▶ [Exercise instructions] Repeat exactly the line that contains "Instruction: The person" and every line below it to the end of the material, omitting all others.

▶ [Data provided]
=== Begin Enclosure ===

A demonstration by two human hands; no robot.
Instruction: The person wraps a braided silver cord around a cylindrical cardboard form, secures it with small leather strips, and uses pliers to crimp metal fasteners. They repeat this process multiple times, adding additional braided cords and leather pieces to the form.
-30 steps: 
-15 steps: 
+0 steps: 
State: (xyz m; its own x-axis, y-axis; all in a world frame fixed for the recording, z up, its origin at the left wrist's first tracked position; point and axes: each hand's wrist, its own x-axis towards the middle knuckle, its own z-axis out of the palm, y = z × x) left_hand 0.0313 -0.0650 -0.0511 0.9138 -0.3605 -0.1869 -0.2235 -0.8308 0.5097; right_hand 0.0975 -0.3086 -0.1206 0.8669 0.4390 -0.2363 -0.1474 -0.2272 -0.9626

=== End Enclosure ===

▶ [Result of this exercise]
Instruction: The person wraps a braided silver cord around a cylindrical cardboard form, secures it with small leather strips, and uses pliers to crimp metal fasteners. They repeat this process multiple times, adding additional braided cords and leather pieces to the form.
-30 steps: 
-15 steps: 
+0 steps: 
State: (xyz m; its own x-axis, y-axis; all in a world frame fixed for the recording, z up, its origin at the left wrist's first tracked position; point and axes: each hand's wrist, its own x-axis towards the middle knuckle, its own z-axis out of the palm, y = z × x) left_hand 0.0313 -0.0650 -0.0511 0.9138 -0.3605 -0.1869 -0.2235 -0.8308 0.5097; right_hand 0.0975 -0.3086 -0.1206 0.8669 0.4390 -0.2363 -0.1474 -0.2272 -0.9626

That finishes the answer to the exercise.